Open Annotation / Web Annotation

Open Annotation Project

About

The Open Annotation Project started in 2009 and ended in 2013. Outcomes of this project helped to inform the work of the Open Annotation Community Group and the work of the W3C Web Annotation Working Group. In July 2016 the Working Group published 3 Candidate Recommendations:

Background

Annotating is a pervasive element of scholarly practice for both the humanist and the scientist. It is a method by which scholars organize existing knowledge and facilitate the creation and sharing of new knowledge. It is used by individual scholars when reading as an aid to memory, to add commentary, and to classify.

It can facilitate shared editing, scholarly collaboration, and pedagogy. Over time annotations can have scholarly value in their own right. Yet scholars remain dissatisfied with the options available for annotating digital resources. Scholars wanting to annotate have to learn different annotation clients for different content repositories, have no easy way to integrate annotations made on different systems or created by colleagues using other tools, and are often limited to simplistic and constrained models of annotation.

The importance of annotating as a scholarly practice coupled with the real-world limitations of existing practices and tools supporting annotation of digital content has had a retarding effect on the growth of digital scholarship and the level of digital resource use by scholars.

Goals

The overarching goals of this project (consisting of multiple phases) are:

  • To facilitate the emergence of a Web and Resource-centric interoperable annotation environment that allows leveraging annotations across the boundaries of annotation clients, annotation servers, and content collections. To this end, interoperability specifications will be devised.

  • To demonstrate through implementations an interoperable annotation environment enabled by the interoperability specifications in settings characterized by a variety of annotation client/server environments, content collections, and scholarly use cases.

  • To seed widespread adoption by deploying robust, production-quality applications conformant with the interoperable annotation environment in ubiquitous and specialized services, tools, and content used by scholars – e.g.: Zotero, AXE, LORE, Co-Annotea, Pliny; JSTOR, AustLit, MONK.

About Open Annotation


Open Annotation Community Group

Purpose

The purpose of the Open Annotation Community Group is to work towards a common, RDF-based, specification for annotating digital resources.

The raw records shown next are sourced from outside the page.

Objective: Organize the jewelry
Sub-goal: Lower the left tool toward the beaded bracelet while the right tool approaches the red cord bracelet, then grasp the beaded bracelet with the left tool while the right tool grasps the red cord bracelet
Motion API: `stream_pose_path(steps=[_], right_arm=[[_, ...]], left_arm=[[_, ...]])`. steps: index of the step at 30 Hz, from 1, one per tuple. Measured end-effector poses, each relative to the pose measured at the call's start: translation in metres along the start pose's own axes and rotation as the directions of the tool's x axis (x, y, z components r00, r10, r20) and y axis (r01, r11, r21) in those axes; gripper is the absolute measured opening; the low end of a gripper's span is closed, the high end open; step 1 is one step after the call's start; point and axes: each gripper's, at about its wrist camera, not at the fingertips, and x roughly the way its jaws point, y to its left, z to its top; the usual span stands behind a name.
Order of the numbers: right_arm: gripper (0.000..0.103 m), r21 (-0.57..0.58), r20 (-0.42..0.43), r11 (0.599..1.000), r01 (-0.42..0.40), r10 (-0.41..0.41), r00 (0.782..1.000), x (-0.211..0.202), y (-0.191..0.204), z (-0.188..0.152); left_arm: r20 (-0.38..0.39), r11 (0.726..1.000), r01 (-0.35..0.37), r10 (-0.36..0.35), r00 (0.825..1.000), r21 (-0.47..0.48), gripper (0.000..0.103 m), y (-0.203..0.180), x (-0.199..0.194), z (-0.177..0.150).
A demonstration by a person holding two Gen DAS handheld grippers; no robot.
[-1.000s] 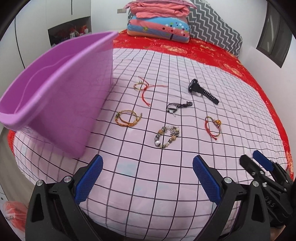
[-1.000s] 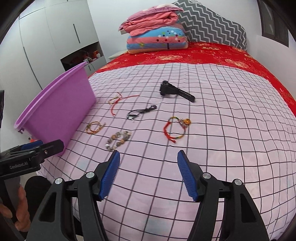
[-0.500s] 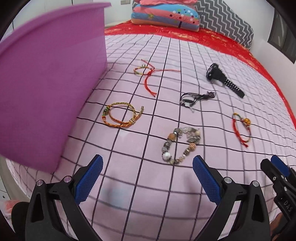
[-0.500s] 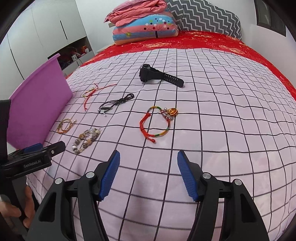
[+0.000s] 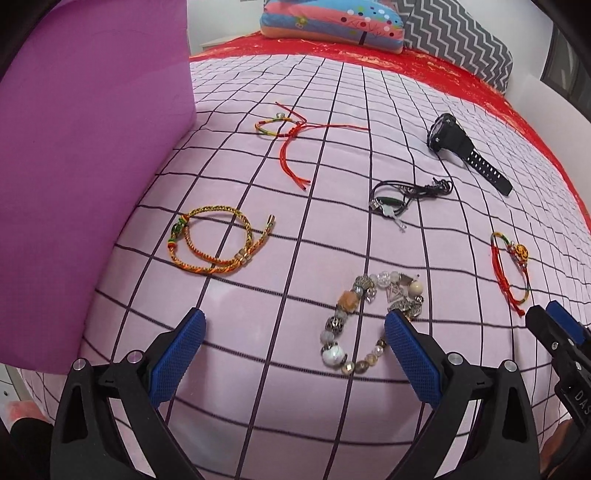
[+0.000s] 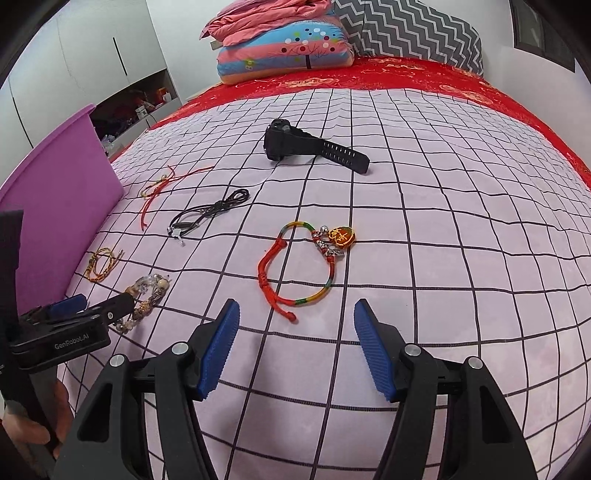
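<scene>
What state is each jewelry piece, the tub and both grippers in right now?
left gripper: open, empty, above the bead bracelet.
right gripper: open, empty, just short of the red charm bracelet.
bead bracelet: flat on the bedspread, closed loop.
red charm bracelet: flat, untouched.
gold cord bracelet: flat, coiled, beside the tub.
red string bracelet: flat, loose ends trailing.
black cord necklace: flat, bunched.
black watch: on its side, unbuckled.
purple tub: upright; contents hidden.

A pink blanket (image 6: pixel 424 258) carried a dark grid; beyond it the bedspread (image 6: pixel 424 77) was red. The bin (image 5: pixel 81 155) was purple, the watch (image 6: pixel 306 146) black, the far pillow (image 6: pixel 406 29) grey-and-white chevron.
</scene>
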Motion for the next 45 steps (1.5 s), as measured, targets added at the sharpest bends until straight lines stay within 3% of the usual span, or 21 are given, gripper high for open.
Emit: stream_pose_path(steps=[10,26,29,36,37,39,40,41,45], right_arm=[[0.062,-0.013,-0.019,1.000,0.015,-0.015,1.000,0.018,-0.001,0.003],[0.062,-0.101,-0.026,0.991,0.094,-0.097,0.995,0.037,0.010,0.013],[0.062,-0.125,-0.029,0.986,0.114,-0.118,0.993,0.041,0.013,0.015],[0.056,-0.158,-0.035,0.980,0.123,-0.130,0.991,0.044,0.019,0.015],[0.051,-0.168,-0.037,0.978,0.120,-0.128,0.991,0.044,0.021,0.015],[0.040,-0.186,-0.038,0.976,0.115,-0.124,0.992,0.044,0.025,0.014],[0.028,-0.193,-0.039,0.975,0.106,-0.115,0.993,0.043,0.027,0.013],[0.016,-0.197,-0.041,0.975,0.099,-0.109,0.993,0.043,0.029,0.013],[0.008,-0.170,-0.046,0.983,0.069,-0.078,0.996,0.040,0.029,0.012]], left_arm=[[0.008,1.000,0.017,-0.017,1.000,0.003,0.096,-0.002,0.009,0.003],[0.045,0.998,-0.044,0.042,0.998,0.051,0.095,-0.010,0.019,0.005],[0.049,0.998,-0.026,0.023,0.999,0.052,0.086,-0.011,0.017,0.004],[0.067,0.996,-0.009,0.003,0.998,0.089,0.045,-0.021,0.008,-0.005],[0.064,0.996,0.000,-0.006,0.998,0.089,0.040,-0.021,0.007,-0.006],[0.060,0.996,0.009,-0.015,0.998,0.087,0.017,-0.021,0.005,-0.006],[0.052,0.996,0.028,-0.033,0.998,0.084,0.013,-0.021,0.005,-0.006],[0.048,0.996,0.037,-0.041,0.998,0.078,0.011,-0.020,0.005,-0.006],[0.036,0.996,0.076,-0.078,0.996,0.057,0.010,-0.016,0.002,-0.004]])
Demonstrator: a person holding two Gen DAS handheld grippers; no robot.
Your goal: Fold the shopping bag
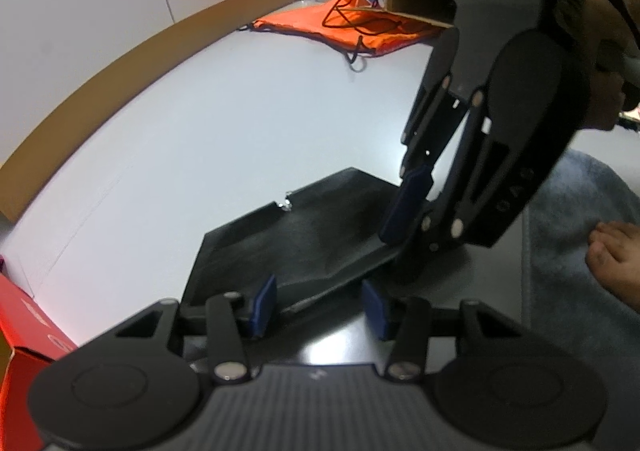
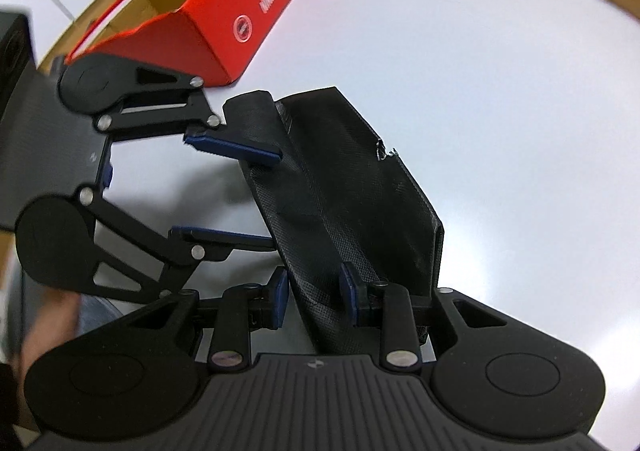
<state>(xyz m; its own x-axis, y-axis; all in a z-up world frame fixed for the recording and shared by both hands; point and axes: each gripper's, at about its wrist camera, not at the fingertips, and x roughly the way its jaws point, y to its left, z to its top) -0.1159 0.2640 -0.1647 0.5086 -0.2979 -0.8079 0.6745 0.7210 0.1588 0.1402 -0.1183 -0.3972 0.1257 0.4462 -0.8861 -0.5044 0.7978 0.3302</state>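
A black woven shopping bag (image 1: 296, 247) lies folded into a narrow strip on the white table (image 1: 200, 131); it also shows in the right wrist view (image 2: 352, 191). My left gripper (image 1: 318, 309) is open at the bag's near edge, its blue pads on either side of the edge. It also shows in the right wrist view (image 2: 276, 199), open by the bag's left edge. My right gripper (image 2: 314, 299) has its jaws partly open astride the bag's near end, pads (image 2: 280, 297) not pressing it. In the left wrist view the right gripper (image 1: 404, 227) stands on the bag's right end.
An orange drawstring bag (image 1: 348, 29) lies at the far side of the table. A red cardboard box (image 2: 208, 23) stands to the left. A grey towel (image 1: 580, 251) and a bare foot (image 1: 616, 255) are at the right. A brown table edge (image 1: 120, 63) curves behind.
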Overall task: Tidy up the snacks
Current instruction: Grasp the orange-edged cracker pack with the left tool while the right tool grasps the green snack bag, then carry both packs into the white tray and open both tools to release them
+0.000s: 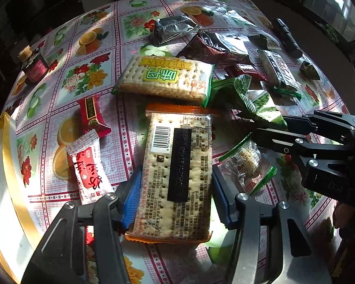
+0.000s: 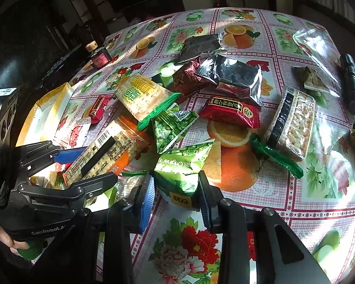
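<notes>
My left gripper (image 1: pixel 175 201) is shut on an orange-edged cracker pack (image 1: pixel 177 172), barcode side up; the pack also shows in the right wrist view (image 2: pixel 106 151). My right gripper (image 2: pixel 177 198) is shut on a green snack pouch (image 2: pixel 182 165), its blue pads pressing both sides. In the left wrist view the right gripper (image 1: pixel 253 127) reaches in from the right among green pouches. A second cracker pack with a green label (image 1: pixel 164 78) lies just beyond. Red packets (image 1: pixel 92 116) and a white-red packet (image 1: pixel 90 170) lie to the left.
A yellow-rimmed white box (image 1: pixel 2 165) stands at the left table edge. A small dark red bottle (image 1: pixel 34 66) sits at the far left. A black flashlight (image 2: pixel 351 85) lies at the right. Silver, maroon and green packets (image 2: pixel 232 75) crowd the flowered tablecloth (image 2: pixel 284 201).
</notes>
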Motion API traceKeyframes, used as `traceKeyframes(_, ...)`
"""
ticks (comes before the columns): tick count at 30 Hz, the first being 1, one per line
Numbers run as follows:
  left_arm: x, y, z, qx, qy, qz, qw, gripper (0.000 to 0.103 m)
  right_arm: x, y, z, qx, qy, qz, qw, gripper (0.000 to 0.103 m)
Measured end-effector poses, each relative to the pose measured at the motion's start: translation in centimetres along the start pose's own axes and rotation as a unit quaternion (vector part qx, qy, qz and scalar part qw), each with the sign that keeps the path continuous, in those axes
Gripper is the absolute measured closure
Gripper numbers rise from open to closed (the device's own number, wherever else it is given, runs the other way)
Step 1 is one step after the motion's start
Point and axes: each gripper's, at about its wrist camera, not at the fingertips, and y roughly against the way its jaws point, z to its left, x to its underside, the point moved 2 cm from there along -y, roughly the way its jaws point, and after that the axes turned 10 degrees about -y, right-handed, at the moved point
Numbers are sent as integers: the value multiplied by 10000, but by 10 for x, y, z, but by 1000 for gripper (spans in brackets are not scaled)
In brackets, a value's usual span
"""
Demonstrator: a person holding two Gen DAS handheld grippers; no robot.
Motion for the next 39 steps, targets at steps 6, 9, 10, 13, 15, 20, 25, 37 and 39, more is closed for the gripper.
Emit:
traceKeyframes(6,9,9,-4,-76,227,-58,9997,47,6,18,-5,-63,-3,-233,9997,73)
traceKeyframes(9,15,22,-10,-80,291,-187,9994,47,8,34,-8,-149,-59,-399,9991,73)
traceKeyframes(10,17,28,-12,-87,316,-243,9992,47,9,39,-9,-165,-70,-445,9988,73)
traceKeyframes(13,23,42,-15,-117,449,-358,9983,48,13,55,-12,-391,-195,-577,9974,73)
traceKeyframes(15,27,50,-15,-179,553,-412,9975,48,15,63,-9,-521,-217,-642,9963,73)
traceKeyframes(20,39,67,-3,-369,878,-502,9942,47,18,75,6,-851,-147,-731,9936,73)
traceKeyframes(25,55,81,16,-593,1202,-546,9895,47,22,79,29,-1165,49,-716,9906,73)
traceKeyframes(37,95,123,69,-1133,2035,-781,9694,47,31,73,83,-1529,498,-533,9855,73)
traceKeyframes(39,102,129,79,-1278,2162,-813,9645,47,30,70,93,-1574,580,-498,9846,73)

The effort will start by working towards a reconciliation of two proposals that have emerged over the past two years: the Annotation Ontology [1] and the Open Annotation Model [2]. Initially, editors of these proposals will closely collaborate to devise a common draft specification that addresses requirements and use cases that were identified in the course of their respective efforts.

Goal

The goal is to make this draft available for public feedback and experimentation in the second quarter of 2012. The final deliverable of the Open Annotation Community Group will be a specification, published under an appropriate open license, that is informed by the existing proposals, the common draft specification, and the community feedback.

[1] Google Code Archive - Long-term storage for Google Code Project Hosting.
[2] Open Annotation: Beta Data Model Guide


W3C Web Annotation Working Group

About

The W3C Web Annotation Working Group is part of the Publishing@W3C, but the scope is more than just publishing; Web annotation is for all content on all devices.

A detailed list of this group’s publications is available in the working group’s specification repository.

The W3C Web Annotation Working Group is chartered to develop a set of specifications for an interoperable, sharable, distributed Web Annotation architecture.

Over the course of its charter, this group has created the following Recommendations:

The Working Group has also published a separate note on Embedding Web Annotations in HTML, exploring various ways annotations can be added to an HTML file using current specifications like JSON-LD or RDFa.

Finally, the selectors and states defined in the Web Annotation Data Model specification has also been extracted into a Working Group Note, which is intended to make the use of these classes easier and more broadly usable by other specifications.

The needs of a Client-Side API for Annotations as well as the topic of Robust Anchoring were under exploration, but not output were produced during the current charter.

What are Web Annotations?

Traditional annotations are marginalia, errata, and highlights in printed books, maps, picture, and other physical media. Web annotations are an attempt to recreate and extend that functionality as a new layer of interactivity and linking on top of the Web.

It will allow anyone to annotate anything anywhere, be it a web page, an ebook, a video, an image, an audio stream, or data in raw or visualized form. Web annotations can be linked, shared between services, tracked back to their origins, searched and discovered, and stored wherever the author wishes; the vision is for a decentralized and open annotation infrastructure.

For a detailed high-level overview of this idea, see the proposed Web annotation architecture diagram.

What’s the relationship with Open Annotations?

The Open Annotation Community Group is an informal public group that created an RDF-based data model for exchanging annotations between applications. This data model was described in the Open Annotation Data Model specification. The Web Annotation WG has a broader scope, including the development of server-side and client-side APIs and other missing pieces of the annotation architecture. We will use the Open Annotation specs as the basis for a more formal data model standard.

The OA CG will still continue driving use cases and requirements, and further discussion of annotation issues that are outside the scope of the Web Annotation WG. It’s expected that there will be an ongoing relationship between the two groups, and an overlap of participants.